*YOUR INSTRUCTIONS*:
Reproduce the records below exactly as they appear.

Records contained in a dataset
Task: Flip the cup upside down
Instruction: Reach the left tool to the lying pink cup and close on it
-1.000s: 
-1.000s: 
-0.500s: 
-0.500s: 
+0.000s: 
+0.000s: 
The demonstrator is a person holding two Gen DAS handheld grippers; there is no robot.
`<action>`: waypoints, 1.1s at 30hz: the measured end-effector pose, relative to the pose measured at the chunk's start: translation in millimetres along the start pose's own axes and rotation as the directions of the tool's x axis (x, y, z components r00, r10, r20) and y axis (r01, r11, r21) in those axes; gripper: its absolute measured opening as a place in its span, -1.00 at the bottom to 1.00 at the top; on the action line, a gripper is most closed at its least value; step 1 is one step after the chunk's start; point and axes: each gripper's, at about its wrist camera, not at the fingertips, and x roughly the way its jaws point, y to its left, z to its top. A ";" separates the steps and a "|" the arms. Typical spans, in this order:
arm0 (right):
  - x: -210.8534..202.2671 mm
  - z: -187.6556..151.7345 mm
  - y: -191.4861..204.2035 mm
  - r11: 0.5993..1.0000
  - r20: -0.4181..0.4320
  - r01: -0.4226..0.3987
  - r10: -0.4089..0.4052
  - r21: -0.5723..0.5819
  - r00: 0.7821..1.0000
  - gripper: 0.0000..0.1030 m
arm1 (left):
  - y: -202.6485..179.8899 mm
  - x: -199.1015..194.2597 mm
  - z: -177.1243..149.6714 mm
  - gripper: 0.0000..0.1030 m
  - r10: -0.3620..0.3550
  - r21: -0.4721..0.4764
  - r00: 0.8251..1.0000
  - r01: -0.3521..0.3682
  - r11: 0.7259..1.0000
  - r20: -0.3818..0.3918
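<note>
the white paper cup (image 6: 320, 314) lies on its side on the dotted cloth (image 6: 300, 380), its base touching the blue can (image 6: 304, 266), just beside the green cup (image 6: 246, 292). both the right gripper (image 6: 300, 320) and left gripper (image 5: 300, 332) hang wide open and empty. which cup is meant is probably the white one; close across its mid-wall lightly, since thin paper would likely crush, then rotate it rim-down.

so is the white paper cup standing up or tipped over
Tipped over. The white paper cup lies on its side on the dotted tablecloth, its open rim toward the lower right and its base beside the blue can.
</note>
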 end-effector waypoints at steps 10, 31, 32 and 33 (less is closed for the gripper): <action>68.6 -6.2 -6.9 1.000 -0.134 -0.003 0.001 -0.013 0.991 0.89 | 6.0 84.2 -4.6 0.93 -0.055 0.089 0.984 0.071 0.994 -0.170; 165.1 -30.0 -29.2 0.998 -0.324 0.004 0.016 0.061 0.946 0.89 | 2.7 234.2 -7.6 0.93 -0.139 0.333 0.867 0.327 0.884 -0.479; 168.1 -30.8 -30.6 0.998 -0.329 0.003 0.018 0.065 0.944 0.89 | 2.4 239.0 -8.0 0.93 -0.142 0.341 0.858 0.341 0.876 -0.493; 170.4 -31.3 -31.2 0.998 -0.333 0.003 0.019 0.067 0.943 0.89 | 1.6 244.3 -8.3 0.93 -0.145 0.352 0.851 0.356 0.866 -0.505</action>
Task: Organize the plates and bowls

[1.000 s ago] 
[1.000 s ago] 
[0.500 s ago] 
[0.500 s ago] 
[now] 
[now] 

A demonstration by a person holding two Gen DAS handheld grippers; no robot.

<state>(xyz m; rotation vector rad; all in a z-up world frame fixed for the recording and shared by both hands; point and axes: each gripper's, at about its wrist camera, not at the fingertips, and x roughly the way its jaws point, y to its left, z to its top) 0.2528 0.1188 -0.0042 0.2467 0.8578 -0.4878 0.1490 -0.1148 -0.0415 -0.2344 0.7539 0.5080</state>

*THE COMPLETED TASK*:
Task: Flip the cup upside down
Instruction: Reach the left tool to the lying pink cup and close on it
-1.000s: 
-1.000s: 
-0.500s: 
-0.500s: 
+0.000s: 
+0.000s: 
The demonstrator is a person holding two Gen DAS handheld grippers; there is no robot.
`<action>`: waypoints, 1.1s at 30hz: the measured end-effector pose, relative to the pose measured at the chunk's start: translation in millimetres along the start pose's own axes and rotation as the directions of the tool's x axis (x, y, z components r00, r10, r20) and y axis (r01, r11, r21) in those axes; gripper: its absolute measured opening as a place in its span, -1.00 at the bottom to 1.00 at the top; on the action line, a gripper is most closed at its least value; step 1 is one step after the chunk's start; point and axes: each gripper's, at about its wrist camera, not at the fingertips, and x roughly the way its jaws point, y to its left, z to its top. A ";" separates the steps and a "|" the arms. Typical spans, in this order:
arm0 (right):
  - x: -210.8534..202.2671 mm
  - z: -187.6556..151.7345 mm
  - y: -191.4861..204.2035 mm
  - r11: 0.5993..1.0000
  - r20: -0.4181..0.4320
  - r01: -0.4226..0.3987
  - r10: -0.4089..0.4052
  - r21: -0.5723..0.5819
  - r00: 0.7821..1.0000
  - gripper: 0.0000..0.1030 m
arm1 (left):
  - y: -202.6485..179.8899 mm
  - x: -199.1015..194.2597 mm
  - z: -177.1243..149.6714 mm
  - gripper: 0.0000..0.1030 m
  - r10: -0.3620..0.3550
  - r21: -0.4721..0.4764
  - r00: 0.8251..1.0000
  - r01: -0.3521..0.3682
  - r11: 0.7259..1.0000
  - r20: -0.3818..0.3918
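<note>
the white paper cup (image 6: 320, 314) lies on its side on the dotted cloth (image 6: 300, 380), its base touching the blue can (image 6: 304, 266), just beside the green cup (image 6: 246, 292). both the right gripper (image 6: 300, 320) and left gripper (image 5: 300, 332) hang wide open and empty. which cup is meant is probably the white one; close across its mid-wall lightly, since thin paper would likely crush, then rotate it rim-down.

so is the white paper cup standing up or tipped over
Tipped over. The white paper cup lies on its side on the dotted tablecloth, its open rim toward the lower right and its base beside the blue can.
</note>
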 end-effector waypoints at steps 10, 31, 32 and 33 (less is closed for the gripper): <action>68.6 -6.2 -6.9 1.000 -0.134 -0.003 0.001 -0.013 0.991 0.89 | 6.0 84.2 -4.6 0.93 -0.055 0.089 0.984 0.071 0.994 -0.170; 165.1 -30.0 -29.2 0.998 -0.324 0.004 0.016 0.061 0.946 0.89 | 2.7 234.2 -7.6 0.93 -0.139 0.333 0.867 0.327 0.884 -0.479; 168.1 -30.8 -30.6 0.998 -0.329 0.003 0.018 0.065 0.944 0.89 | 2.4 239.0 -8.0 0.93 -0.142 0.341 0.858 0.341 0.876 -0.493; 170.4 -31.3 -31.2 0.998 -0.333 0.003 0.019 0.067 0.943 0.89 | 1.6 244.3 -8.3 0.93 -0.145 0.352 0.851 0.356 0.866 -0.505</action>
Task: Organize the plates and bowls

[1.000 s ago] 
[1.000 s ago] 
[0.500 s ago] 
[0.500 s ago] 
[now] 
[now] 

A demonstration by a person holding two Gen DAS handheld grippers; no robot.

<state>(xyz m; rotation vector rad; all in a z-up world frame fixed for the recording and shared by both hands; point and axes: each gripper's, at about its wrist camera, not at the fingertips, and x roughly the way its jaws point, y to its left, z to its top) 0.2528 0.1188 -0.0042 0.2467 0.8578 -0.4878 0.1490 -0.1148 -0.0415 -0.2344 0.7539 0.5080</state>

This is the complete answer.